I knew this wasn’t going to be easy, but I didn’t think it was going to be this hard,
I didn’t think that everything you put me through was going to leave me scarred.
Over the years, there have been so many ups and downs,
And every time I would pick myself up, I would fall back down to the ground.
I hate to admit it, it was because I loved you,
And I was too blind to see all that you were putting me through.
Over the past three months, I have finally be able to see,
That you can’t pin this all as my fault, and that you can’t blame me.
You didn’t want to let me go,
But you also never wanted to let your feelings show.
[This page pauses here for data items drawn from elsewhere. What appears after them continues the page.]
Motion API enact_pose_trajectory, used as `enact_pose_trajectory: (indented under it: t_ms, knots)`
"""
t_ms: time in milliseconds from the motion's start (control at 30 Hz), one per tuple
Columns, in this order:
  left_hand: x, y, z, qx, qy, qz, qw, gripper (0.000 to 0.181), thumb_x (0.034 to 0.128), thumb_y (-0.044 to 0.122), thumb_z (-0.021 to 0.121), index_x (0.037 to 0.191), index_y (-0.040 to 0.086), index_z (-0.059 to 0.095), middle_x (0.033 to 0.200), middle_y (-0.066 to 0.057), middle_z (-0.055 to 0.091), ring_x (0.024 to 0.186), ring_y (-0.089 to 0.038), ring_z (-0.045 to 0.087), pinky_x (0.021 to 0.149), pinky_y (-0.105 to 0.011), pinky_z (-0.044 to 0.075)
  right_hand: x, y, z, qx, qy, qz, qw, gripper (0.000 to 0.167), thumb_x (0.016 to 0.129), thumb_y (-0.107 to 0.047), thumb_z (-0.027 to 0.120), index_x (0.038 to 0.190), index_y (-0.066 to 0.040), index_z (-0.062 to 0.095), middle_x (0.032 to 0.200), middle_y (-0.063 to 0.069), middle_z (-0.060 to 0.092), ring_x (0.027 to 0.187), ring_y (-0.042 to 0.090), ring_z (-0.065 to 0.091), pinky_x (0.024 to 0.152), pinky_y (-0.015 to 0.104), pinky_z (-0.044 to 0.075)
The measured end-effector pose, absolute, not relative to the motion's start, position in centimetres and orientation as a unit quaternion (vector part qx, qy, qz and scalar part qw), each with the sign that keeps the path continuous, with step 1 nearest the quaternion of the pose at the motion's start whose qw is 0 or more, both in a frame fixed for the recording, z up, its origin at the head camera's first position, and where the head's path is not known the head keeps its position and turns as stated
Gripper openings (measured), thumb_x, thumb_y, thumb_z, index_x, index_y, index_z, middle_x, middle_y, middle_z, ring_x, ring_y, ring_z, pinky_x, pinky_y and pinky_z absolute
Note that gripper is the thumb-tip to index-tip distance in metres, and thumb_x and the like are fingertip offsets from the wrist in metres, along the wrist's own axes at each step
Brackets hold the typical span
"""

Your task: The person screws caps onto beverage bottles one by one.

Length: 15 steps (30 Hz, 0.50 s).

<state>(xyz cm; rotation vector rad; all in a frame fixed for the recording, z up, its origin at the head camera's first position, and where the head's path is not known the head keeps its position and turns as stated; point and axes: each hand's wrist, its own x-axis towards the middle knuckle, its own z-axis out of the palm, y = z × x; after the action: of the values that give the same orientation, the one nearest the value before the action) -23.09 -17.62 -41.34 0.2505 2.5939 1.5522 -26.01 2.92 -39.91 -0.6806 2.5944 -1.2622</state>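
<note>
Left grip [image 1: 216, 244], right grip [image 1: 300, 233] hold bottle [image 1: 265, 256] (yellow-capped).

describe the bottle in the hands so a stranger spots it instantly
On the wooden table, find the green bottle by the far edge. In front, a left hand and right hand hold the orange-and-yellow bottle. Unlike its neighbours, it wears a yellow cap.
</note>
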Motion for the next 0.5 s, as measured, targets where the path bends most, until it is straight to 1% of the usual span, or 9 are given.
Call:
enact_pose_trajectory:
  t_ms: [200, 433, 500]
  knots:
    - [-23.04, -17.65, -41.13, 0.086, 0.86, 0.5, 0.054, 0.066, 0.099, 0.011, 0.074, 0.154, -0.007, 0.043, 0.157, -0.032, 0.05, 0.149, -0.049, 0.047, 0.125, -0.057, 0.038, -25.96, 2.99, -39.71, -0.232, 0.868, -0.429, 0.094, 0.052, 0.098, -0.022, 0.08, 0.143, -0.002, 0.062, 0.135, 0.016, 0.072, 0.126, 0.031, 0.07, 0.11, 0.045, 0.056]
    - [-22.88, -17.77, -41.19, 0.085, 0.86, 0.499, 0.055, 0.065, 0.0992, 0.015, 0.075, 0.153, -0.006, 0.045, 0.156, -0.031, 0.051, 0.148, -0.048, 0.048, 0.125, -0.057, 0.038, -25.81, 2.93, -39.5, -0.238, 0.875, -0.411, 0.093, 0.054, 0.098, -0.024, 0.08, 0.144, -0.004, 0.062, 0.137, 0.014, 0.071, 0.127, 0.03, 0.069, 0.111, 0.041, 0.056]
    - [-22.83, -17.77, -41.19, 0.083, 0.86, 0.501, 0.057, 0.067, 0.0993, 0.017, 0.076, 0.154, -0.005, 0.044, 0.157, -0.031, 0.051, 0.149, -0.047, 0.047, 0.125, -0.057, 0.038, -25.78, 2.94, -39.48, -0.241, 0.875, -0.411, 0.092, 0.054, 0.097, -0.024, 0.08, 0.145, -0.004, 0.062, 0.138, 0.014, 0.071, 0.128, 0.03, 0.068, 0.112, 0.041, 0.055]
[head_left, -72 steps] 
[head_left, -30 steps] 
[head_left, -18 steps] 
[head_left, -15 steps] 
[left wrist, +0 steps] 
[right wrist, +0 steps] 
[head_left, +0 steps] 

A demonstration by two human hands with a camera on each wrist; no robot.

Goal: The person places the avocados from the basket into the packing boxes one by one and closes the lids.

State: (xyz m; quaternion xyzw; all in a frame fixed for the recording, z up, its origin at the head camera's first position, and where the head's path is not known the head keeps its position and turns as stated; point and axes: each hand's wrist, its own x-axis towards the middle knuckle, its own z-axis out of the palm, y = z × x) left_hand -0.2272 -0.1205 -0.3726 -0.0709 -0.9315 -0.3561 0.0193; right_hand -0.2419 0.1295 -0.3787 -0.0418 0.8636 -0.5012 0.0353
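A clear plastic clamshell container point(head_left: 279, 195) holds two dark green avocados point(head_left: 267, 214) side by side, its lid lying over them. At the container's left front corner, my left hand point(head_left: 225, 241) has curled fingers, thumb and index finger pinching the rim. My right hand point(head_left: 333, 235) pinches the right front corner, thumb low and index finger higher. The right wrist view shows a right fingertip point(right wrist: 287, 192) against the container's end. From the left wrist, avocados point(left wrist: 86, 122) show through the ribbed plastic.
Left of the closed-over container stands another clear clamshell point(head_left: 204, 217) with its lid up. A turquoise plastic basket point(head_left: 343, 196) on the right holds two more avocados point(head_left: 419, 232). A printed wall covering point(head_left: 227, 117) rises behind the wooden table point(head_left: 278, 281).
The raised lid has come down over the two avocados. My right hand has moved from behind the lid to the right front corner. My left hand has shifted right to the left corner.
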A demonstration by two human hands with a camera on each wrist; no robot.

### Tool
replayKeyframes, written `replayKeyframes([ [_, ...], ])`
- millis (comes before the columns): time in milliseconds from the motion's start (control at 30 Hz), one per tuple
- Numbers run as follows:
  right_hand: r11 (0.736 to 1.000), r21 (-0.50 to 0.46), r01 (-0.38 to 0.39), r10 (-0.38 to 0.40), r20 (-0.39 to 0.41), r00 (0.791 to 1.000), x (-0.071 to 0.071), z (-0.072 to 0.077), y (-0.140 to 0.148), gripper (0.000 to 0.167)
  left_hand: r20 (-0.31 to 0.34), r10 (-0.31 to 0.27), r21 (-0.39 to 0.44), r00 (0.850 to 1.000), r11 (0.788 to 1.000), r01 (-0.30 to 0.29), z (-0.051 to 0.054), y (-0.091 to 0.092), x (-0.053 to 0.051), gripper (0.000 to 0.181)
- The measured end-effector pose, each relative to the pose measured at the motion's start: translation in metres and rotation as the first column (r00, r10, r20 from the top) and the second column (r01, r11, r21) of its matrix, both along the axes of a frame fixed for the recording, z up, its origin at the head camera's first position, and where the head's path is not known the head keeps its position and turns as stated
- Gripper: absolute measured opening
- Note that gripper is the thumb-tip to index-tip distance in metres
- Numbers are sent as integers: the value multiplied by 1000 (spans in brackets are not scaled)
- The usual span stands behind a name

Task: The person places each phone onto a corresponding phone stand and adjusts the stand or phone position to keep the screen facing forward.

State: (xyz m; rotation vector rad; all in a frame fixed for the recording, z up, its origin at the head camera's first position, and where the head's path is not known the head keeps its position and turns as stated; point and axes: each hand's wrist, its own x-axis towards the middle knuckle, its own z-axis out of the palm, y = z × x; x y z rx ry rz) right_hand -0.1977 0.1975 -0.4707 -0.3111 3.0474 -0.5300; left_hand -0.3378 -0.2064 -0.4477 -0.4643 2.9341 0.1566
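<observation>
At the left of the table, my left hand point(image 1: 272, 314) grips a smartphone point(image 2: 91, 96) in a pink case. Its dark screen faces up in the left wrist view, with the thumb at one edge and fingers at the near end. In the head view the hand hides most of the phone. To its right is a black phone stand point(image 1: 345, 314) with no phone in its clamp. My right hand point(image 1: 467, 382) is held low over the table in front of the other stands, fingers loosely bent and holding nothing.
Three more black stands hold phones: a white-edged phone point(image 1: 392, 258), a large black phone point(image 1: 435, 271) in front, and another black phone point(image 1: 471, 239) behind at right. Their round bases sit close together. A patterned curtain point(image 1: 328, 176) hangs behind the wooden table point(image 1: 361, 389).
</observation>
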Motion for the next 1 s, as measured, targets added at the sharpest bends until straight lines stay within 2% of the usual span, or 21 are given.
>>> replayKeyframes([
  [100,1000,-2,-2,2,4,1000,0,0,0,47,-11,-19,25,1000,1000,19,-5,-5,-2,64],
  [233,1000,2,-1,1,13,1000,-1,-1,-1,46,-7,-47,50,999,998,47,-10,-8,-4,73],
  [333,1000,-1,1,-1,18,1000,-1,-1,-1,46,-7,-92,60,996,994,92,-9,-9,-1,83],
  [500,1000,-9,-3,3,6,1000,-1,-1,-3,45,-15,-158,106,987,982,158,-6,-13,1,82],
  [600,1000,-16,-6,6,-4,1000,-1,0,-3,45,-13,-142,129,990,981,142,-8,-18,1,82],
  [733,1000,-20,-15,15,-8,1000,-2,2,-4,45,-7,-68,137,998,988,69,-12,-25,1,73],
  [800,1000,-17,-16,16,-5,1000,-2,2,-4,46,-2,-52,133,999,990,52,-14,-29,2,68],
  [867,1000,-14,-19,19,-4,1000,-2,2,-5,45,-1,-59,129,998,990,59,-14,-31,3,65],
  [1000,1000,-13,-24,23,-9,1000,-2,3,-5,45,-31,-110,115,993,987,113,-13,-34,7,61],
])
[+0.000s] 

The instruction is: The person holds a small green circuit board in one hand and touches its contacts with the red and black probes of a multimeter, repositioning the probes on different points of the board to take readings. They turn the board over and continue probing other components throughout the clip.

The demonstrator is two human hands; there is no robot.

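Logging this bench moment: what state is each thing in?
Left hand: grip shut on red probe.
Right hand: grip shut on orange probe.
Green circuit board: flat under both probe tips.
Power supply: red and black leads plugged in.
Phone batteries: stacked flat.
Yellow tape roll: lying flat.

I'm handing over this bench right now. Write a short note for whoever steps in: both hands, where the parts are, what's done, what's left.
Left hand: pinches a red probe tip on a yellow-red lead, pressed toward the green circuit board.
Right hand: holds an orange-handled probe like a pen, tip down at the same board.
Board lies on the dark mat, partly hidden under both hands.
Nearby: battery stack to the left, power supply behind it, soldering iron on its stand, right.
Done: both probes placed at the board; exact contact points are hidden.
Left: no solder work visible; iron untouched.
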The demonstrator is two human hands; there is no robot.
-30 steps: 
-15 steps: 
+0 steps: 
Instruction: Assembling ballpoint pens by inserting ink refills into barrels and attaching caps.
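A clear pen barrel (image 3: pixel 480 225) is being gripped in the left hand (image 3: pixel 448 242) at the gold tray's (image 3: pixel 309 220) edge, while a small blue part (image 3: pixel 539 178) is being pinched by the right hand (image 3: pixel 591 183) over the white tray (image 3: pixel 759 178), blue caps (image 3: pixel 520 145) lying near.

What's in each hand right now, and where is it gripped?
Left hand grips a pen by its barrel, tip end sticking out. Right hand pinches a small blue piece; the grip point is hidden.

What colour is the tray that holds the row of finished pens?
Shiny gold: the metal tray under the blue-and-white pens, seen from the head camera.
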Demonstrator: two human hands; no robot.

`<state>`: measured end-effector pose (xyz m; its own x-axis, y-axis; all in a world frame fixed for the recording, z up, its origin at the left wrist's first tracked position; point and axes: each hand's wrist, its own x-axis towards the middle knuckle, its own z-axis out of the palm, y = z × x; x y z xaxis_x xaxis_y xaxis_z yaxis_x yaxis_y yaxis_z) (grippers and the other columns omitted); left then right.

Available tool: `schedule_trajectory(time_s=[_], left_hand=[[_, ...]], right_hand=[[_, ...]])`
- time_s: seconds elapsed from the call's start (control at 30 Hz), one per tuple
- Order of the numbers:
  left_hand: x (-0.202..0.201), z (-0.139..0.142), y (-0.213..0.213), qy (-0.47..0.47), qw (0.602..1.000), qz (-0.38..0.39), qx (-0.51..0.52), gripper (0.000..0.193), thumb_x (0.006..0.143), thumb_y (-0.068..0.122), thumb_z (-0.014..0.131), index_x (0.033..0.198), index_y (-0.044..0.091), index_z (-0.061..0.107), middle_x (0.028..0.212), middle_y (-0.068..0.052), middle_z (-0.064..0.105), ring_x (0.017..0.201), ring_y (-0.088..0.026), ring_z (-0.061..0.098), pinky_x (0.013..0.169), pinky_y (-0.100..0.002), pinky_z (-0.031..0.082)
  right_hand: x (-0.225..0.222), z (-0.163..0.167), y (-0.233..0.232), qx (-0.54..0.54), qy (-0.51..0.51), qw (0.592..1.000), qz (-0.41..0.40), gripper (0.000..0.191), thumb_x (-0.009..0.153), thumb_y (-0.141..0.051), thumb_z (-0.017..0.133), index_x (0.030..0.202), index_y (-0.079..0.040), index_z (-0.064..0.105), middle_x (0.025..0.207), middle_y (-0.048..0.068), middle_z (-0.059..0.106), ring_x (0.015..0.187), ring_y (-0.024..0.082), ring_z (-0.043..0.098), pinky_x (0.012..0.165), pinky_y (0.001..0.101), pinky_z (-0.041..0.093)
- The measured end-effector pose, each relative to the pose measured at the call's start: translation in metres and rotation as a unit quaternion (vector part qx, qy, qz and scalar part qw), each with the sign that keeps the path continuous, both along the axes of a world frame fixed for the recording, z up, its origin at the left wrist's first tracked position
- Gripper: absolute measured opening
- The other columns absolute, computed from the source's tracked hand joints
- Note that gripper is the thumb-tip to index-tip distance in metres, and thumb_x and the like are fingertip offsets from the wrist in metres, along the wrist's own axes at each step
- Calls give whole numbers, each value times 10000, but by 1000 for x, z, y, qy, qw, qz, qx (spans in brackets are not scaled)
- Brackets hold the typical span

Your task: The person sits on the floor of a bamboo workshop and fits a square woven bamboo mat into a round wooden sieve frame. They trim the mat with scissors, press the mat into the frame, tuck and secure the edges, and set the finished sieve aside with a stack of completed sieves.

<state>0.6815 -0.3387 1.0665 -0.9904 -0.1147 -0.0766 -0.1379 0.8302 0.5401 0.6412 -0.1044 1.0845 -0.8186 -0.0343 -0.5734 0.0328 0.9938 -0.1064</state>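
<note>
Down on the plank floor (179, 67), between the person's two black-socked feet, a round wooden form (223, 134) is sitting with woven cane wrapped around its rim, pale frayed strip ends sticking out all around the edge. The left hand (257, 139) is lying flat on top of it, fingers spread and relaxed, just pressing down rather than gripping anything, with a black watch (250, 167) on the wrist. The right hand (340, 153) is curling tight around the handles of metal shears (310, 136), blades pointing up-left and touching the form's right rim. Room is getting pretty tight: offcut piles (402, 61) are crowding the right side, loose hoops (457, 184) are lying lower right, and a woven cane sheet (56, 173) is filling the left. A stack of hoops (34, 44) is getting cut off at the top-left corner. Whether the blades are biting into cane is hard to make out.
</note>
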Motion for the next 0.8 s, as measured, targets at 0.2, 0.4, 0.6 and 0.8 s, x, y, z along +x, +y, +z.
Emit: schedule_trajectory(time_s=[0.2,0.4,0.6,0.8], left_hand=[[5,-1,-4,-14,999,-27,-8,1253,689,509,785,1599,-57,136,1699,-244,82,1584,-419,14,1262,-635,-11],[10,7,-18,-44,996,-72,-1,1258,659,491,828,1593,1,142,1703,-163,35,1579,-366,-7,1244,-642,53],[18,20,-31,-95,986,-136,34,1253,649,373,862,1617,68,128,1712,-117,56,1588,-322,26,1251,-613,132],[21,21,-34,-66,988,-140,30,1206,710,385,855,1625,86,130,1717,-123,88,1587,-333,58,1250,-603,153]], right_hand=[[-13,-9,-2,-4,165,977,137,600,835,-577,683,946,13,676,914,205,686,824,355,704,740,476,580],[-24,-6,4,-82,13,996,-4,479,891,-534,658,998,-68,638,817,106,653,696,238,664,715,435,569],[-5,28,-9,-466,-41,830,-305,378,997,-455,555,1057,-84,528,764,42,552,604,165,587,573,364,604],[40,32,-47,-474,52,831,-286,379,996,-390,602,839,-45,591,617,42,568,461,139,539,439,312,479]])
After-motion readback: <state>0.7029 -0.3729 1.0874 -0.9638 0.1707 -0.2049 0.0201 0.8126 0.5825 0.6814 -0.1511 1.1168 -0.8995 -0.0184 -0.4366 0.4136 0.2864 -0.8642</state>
Now you are upset, because you thought I would be left broken on the floor,
And it bothers you that I am able to pick myself up and open another door.
You never expected me to be doing so well,
Because you thought I would sit there and sulk in my own personal hell.
The one that you created, and all of the pain that you caused me,
By dreaming about all of the things that we could be.
But letting you go has been the best thing to ever occur,
And I am so happy that you found someone else, and that I am not her.
Because I have been able to smile for the first time in years,
Because I am finally smiling, and I have no more tears.
There are no more tears to shed for someone who doesn\'t care,
And I am finally starting to see that I won the game, and it was all because I chose to play fair.
Even though I had to let you go, I have been lucky enough to find something worth more,
And I am finally picking myself up and allowing myself to soar.
Letting you go was what needed to happen so I could see my full potential,
I now realize that having someone else in my life is not essential.
I need to stay focused, and the right person will come along,
But until then, I am okay with growing and remaining strong.